* [Task statement] Pull every line that holds the word "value" from the entries.

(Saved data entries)
• • •

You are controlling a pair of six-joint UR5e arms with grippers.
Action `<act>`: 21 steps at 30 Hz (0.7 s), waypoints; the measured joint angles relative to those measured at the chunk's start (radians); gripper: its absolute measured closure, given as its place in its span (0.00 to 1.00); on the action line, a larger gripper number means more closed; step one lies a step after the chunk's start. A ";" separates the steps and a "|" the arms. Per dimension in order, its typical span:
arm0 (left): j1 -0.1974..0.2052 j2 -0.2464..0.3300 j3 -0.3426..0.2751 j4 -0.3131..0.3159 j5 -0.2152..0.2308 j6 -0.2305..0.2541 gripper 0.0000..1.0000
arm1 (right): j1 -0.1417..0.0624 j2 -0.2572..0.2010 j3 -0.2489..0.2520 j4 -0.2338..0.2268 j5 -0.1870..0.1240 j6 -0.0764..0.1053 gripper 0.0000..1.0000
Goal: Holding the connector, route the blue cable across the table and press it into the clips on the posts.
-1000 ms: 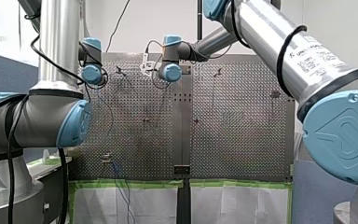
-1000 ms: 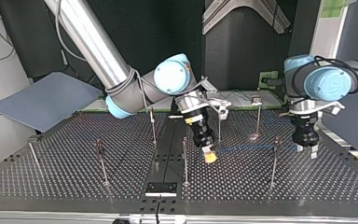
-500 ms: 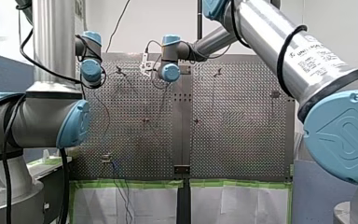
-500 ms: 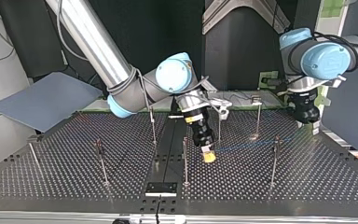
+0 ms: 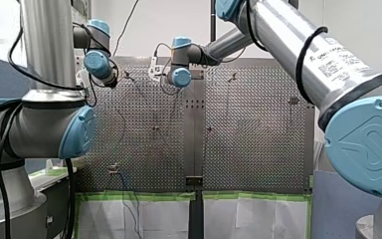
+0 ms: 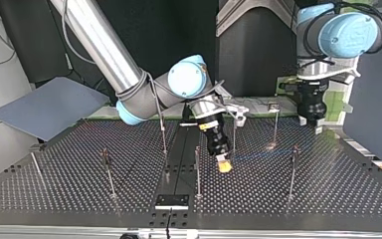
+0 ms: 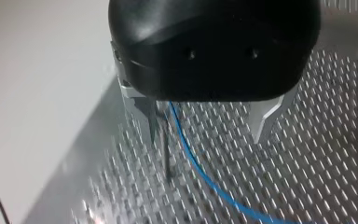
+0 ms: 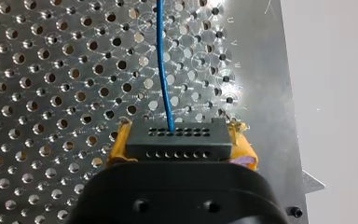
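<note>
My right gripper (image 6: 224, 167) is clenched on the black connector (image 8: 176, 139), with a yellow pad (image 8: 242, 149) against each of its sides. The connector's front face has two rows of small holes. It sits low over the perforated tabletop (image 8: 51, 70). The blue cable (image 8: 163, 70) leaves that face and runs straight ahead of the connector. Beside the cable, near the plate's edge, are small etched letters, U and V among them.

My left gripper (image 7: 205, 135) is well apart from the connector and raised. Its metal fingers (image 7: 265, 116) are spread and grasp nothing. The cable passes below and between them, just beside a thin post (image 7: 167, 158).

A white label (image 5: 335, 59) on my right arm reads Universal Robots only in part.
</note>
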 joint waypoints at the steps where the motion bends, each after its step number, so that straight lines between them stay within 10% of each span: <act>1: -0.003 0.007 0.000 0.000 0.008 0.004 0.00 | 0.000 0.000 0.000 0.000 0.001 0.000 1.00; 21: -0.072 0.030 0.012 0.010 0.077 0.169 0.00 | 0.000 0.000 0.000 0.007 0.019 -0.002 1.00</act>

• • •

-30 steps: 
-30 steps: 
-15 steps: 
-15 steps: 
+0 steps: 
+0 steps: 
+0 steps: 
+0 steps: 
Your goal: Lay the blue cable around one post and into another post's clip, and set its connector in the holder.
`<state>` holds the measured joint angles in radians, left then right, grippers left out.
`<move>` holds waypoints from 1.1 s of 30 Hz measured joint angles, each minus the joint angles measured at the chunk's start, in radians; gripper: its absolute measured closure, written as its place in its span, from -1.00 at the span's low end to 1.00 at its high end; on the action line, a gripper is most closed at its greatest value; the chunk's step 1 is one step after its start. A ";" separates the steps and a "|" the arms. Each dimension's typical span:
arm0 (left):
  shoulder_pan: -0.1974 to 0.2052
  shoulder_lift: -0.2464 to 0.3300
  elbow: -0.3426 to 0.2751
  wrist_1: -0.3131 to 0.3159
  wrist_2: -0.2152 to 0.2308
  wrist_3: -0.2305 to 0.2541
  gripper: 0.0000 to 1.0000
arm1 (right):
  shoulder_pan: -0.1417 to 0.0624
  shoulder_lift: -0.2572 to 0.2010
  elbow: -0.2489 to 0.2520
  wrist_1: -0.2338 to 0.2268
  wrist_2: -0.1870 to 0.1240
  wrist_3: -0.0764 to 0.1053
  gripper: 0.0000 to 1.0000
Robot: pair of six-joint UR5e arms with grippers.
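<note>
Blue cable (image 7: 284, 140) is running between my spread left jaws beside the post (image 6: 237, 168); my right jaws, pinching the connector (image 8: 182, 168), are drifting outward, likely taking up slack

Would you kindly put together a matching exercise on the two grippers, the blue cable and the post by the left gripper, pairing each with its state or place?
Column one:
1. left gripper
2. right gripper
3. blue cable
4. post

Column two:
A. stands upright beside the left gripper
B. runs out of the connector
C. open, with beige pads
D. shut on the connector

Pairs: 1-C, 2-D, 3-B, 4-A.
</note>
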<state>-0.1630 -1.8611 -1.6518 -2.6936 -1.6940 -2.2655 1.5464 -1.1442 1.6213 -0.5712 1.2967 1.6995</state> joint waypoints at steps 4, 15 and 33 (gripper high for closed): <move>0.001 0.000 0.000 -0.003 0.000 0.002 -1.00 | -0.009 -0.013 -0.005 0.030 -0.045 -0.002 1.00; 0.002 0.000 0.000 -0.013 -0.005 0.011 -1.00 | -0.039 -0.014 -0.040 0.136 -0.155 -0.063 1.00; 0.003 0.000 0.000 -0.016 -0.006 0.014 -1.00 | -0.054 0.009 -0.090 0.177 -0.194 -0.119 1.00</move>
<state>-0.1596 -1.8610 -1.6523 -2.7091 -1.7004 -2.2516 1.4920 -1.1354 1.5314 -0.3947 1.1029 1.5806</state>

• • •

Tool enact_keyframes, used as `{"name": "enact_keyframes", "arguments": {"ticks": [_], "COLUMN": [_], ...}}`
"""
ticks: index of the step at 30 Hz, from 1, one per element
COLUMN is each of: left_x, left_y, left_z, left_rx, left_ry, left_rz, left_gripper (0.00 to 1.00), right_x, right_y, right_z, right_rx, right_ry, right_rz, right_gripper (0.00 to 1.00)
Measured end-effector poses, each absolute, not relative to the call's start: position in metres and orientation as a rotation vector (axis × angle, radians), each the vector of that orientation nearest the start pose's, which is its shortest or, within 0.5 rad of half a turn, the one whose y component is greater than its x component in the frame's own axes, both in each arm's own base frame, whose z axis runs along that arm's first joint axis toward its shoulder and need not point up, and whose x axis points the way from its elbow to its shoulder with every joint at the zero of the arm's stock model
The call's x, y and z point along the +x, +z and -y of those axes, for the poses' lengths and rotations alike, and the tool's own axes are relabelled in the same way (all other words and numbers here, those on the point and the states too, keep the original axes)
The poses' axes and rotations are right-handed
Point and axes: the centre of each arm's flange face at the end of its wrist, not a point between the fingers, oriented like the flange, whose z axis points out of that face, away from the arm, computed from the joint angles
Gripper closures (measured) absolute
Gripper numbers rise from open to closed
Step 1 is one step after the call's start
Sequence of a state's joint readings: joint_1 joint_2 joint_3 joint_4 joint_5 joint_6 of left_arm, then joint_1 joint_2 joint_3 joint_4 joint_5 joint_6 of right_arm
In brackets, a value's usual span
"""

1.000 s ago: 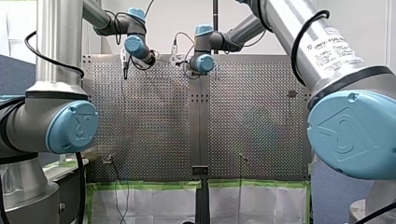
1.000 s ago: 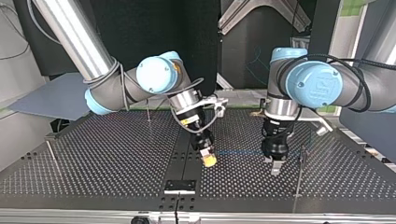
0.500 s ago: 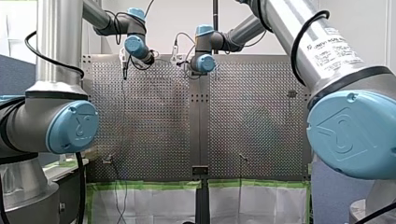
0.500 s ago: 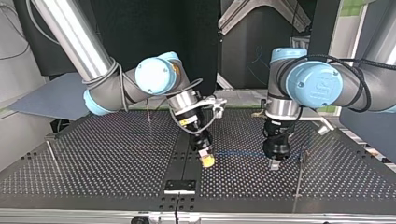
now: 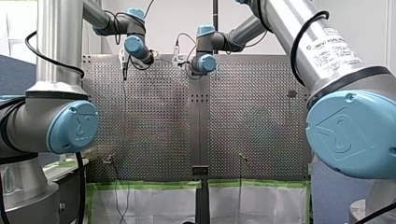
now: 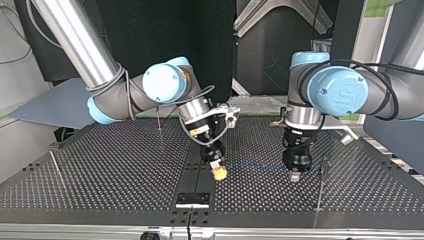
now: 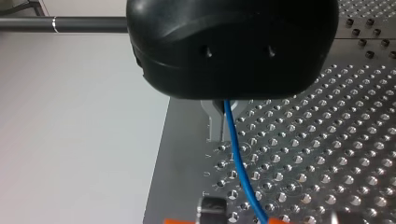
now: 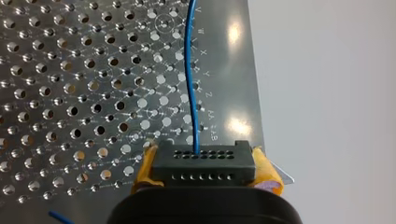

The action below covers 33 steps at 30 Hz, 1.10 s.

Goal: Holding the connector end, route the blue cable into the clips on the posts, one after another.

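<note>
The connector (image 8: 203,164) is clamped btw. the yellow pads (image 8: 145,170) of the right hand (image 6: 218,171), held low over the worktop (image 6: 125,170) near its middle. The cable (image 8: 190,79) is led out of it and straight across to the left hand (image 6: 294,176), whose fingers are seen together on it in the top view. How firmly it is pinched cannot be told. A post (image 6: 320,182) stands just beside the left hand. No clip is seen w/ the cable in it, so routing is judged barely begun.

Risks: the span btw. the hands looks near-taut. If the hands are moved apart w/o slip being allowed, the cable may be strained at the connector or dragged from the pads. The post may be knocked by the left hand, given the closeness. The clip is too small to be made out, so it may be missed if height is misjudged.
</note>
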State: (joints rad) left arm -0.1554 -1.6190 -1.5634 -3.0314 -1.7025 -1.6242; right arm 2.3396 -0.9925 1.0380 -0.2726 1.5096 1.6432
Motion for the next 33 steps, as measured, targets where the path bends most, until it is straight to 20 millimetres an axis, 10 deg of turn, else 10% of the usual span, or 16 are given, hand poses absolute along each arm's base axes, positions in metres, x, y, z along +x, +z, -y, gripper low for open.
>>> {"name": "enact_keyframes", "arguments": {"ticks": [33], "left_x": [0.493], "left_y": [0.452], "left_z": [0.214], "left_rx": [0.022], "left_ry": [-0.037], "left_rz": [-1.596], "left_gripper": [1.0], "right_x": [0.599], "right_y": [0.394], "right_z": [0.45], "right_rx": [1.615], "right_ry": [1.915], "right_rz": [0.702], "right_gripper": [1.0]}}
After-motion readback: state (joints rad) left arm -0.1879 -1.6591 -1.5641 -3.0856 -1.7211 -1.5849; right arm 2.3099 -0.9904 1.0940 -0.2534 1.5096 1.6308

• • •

* [Solution to the problem]
`<move>` holds waypoints from 1.1 s of 30 Hz measured joint angles, each minus the joint angles measured at the chunk's start, in radians; gripper: its absolute measured closure, written as its place in its span, from -1.00 at the span's low end to 1.00 at its high end; on the action line, a gripper is most closed at its greatest value; the chunk's step 1 is one step after its start. A ";" separates the steps and a "|" the arms. Each dimension's typical span:
In brackets, a value's usual span

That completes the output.